Repeat the data exactly, leaving out any image.
___ Data provided
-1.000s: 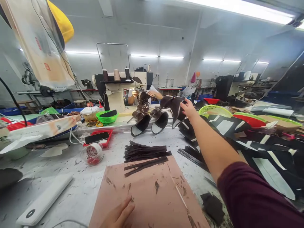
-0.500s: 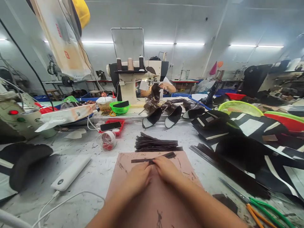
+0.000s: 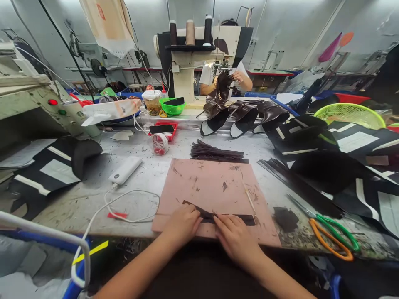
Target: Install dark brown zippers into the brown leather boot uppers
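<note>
Near the front edge of a pink board (image 3: 212,178), a narrow dark brown strip (image 3: 246,219) lies crosswise under my fingers. My left hand (image 3: 183,224) pinches it toward its left end, with the fingers bent. My right hand (image 3: 235,234) presses on the strip's middle, thumb against fingers, and the right end sticks out past it. Between the two hands a short stretch of strip shows; whatever lies under the fingertips is hidden. Just behind the board rests a pile of similar dark strips (image 3: 216,150).
Right of the board lie long dark strips (image 3: 299,187), scissors (image 3: 330,232) and black cut pieces (image 3: 336,166). A white power bank (image 3: 126,170) with cable sits left. Dark boot uppers (image 3: 245,118) stand behind, before a sewing machine (image 3: 187,70) where another person's hands (image 3: 240,78) hold a piece.
Both hands have come back from the board's far edge to its near edge, bringing the strip along. My view has tilted down.
</note>
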`<state>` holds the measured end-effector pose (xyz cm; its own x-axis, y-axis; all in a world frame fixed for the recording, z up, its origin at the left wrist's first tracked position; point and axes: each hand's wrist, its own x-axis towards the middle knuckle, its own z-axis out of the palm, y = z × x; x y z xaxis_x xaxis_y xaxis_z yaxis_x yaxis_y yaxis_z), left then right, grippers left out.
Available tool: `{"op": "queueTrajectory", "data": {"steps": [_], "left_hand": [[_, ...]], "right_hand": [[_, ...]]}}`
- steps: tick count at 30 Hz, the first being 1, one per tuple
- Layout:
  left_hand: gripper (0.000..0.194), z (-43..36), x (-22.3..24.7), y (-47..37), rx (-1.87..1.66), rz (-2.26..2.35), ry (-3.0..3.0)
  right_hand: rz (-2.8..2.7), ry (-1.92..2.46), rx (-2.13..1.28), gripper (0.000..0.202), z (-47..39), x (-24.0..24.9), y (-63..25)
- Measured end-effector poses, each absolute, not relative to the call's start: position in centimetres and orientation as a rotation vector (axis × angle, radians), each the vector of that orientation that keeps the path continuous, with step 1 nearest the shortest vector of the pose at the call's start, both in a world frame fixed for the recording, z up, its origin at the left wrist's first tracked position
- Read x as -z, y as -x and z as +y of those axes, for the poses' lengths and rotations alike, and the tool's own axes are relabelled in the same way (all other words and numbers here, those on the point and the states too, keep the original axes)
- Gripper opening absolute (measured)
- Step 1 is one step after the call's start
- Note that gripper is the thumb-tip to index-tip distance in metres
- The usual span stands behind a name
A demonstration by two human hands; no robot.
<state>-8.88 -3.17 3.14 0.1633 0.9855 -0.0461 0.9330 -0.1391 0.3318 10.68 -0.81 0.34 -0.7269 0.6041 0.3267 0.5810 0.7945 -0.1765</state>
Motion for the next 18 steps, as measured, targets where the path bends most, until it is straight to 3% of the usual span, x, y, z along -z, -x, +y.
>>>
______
Response below
-1.000s: 
-0.500s: 
+0.000s: 
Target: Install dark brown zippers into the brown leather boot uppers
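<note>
Near the front edge of a pink board (image 3: 212,178), a narrow dark brown strip (image 3: 246,219) lies crosswise under my fingers. My left hand (image 3: 183,224) pinches it toward its left end, with the fingers bent. My right hand (image 3: 235,234) presses on the strip's middle, thumb against fingers, and the right end sticks out past it. Between the two hands a short stretch of strip shows; whatever lies under the fingertips is hidden. Just behind the board rests a pile of similar dark strips (image 3: 216,150).
Right of the board lie long dark strips (image 3: 299,187), scissors (image 3: 330,232) and black cut pieces (image 3: 336,166). A white power bank (image 3: 126,170) with cable sits left. Dark boot uppers (image 3: 245,118) stand behind, before a sewing machine (image 3: 187,70) where another person's hands (image 3: 240,78) hold a piece.
Both hands have come back from the board's far edge to its near edge, bringing the strip along. My view has tilted down.
</note>
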`<state>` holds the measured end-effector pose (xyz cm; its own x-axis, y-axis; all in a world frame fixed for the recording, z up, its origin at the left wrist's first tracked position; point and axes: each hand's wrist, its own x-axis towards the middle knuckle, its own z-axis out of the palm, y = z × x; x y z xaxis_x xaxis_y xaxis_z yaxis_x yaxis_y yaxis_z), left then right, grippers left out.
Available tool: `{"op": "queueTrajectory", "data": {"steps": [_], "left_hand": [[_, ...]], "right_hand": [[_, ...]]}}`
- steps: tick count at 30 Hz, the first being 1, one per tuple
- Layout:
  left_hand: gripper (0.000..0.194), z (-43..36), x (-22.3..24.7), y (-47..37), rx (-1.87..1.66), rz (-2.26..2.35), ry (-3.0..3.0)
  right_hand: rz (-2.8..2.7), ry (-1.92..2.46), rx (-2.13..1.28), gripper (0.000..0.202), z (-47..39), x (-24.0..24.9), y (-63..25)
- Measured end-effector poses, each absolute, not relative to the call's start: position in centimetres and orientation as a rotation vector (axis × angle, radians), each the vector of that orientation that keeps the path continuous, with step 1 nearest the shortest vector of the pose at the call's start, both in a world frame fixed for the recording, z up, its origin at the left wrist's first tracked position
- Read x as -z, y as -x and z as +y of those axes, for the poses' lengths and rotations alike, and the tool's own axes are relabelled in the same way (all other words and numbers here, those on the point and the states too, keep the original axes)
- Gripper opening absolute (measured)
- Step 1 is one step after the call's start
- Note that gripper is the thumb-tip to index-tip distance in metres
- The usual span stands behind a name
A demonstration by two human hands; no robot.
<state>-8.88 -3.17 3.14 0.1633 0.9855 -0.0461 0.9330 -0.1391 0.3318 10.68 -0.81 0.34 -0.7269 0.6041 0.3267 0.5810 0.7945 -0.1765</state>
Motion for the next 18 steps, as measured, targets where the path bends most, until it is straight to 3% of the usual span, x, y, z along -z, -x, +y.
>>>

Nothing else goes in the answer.